In the examples, stainless steel watch cases and watch bands were used as treated objects, but it is clear that the present invention is also effective with other materials and parts. In addition, although it has been described that a golden titanium carbonitride film is formed by ion blasting to an extent of about 1 μm, a similar titanium carbonitride film can be formed by other methods such as sputtering or plasma CVD, but they are effective. There is no difference from the ion blating method, and the thickness is 0.01.
The inventor's experiments have revealed that it can be used as decorative exterior parts if the thickness is in the range of about 10 μm. Furthermore, regarding the gold or gold alloy coating, possible methods for forming it include vacuum evaporation, ion blasting, dry processes such as sputtering IJ7, wet processes such as electroplating, and thermal diffusion methods after forming a multilayer film. Regarding the film thickness, the thinner the film, the greater the cost advantage, but it has been confirmed through experiments that it is practically preferable to have a film thickness of 0.01 μm or more.
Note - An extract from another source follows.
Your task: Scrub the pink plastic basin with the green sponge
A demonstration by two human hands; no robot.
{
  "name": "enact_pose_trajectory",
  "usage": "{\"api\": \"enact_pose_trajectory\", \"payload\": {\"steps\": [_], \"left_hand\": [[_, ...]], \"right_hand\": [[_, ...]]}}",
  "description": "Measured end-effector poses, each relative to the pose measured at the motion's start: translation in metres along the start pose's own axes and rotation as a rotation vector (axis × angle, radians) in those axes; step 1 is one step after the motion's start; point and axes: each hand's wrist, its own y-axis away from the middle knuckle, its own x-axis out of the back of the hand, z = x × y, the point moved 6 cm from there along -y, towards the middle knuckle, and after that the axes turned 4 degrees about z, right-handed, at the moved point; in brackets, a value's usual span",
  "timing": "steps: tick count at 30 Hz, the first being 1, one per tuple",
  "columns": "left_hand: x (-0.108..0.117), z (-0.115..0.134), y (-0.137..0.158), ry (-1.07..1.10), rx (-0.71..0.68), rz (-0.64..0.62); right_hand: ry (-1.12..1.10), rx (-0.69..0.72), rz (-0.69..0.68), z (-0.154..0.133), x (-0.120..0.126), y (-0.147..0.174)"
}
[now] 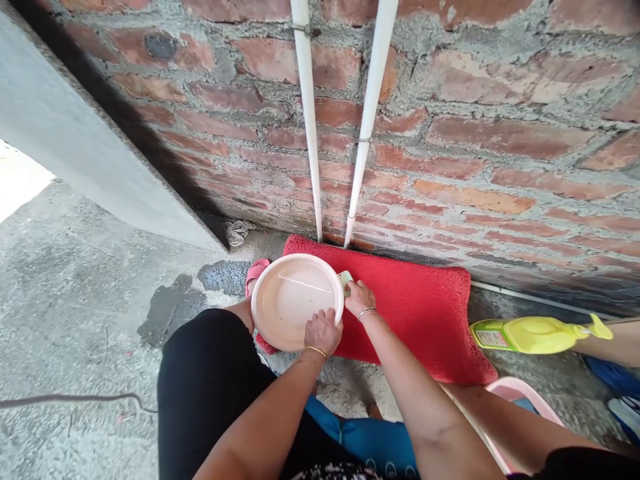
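Note:
A pale pink basin (265, 328) with some water in it is tilted above the left end of a red mat (410, 313). My left hand (323, 331) has its fingers over the basin's near right rim and grips it. Just beyond the basin's right edge, my right hand (359, 298) is closed on a small pale yellow-green block (344, 277); its exact kind is not clear. Under that hand spreads the wet-looking red mat.
A yellow pump bottle (530, 335) lies right of the mat, near another person's limb (615, 340). Below it is a pink tub (545, 403). White pipes (364, 133) run down the brick wall. A cloth bundle (238, 232) and a cable (75, 400) lie on the concrete.

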Motion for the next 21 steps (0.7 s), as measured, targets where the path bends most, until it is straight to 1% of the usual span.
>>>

[Brief explanation of drawings]

The figure illustrates the Hunter color difference from Hamilton gold color gold plating of a titanium-nitrogen binary system coating and a titanium-nitrogen purple-carbon ternary system coating by ion blasting. 1...Titanium-desirable element binary system 2...Titanium-nitrogen-carbon ternary system (large amount of nitrogen)
5...Titanium-nitrogen-carbon ternary system (nitrogen content rate)
that's all

Claims (1)

[Claims] A gold-colored exterior component characterized in that a gold or gold alloy coating is formed on a gold-colored titanium carbonitride coating formed on a metal or heat-resistant base material.